Она поправила мне пальто, тщательно укутала ребенка, обняла нежнее обычного и помахала с порога. И идя по хрустящей морозной траве сада к причалу, я уже чувствовала себя если и не спокойно, то по крайней мере не так одиноко.

Однако все мое спокойствие как рукой сняло, когда я увидела под шелковицей двух увлеченных беседой мужчин. Дул ветер, и можно было расслышать лишь обрывки фраз, произнесенных тонким голосом, обладатель которого старательно пытался подавить раздражение. Я прямо увидела, как Уилл Донси смотрит на отца бледными, как у вареного гуся, глазами.
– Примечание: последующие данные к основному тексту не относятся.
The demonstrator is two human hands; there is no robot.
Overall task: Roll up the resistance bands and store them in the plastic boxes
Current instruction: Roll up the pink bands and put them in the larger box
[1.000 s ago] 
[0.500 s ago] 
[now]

— …Я только хочу сказать, вовсе не обязательно исполнять каждое желание короля.

Сквозь ветви я увидела разгневанное, как и в беседе со мной, лицо отца; губы плотно сжаты. Они сомкнулись еще плотнее, когда Уилл продолжил:

— …канцлер, отдающий приказы… не крестоносец… его не особенно волнует богословие, когда оно не касается лично его… конечно, он к тебе милостив, но королевская милость переменчива… речь не о похоти, это государственное дело, ему нужен наследник… Англии нужен принц… стоять твердо.

Отец смотрел вдаль. Он не был похож на человека, прислушивающегося к советам. Он не был похож и на человека, считающего своим главным долгом службу королю, который думает не столько о том, как спасти церковь, сколько о том, как родить наследника. Он был похож на фанатика.


Я смотрела, как весла погружаются в воду и на выходе поднимают аккуратные струи брызг, смотрела на прибитые течением к берегу бревна и покачивающийся на воде, уплывающий во мрак мусор. На душе у меня было холоднее, чем на улицах Сити, продрогших в преддверии грядущего снега. В голове стучали произнесенные мной холодные, колкие, гневные слова и зрели холодные, независимые поступки, которые я совершу. И все увидят, что я всё понимаю и не надо больше держать меня за дурочку.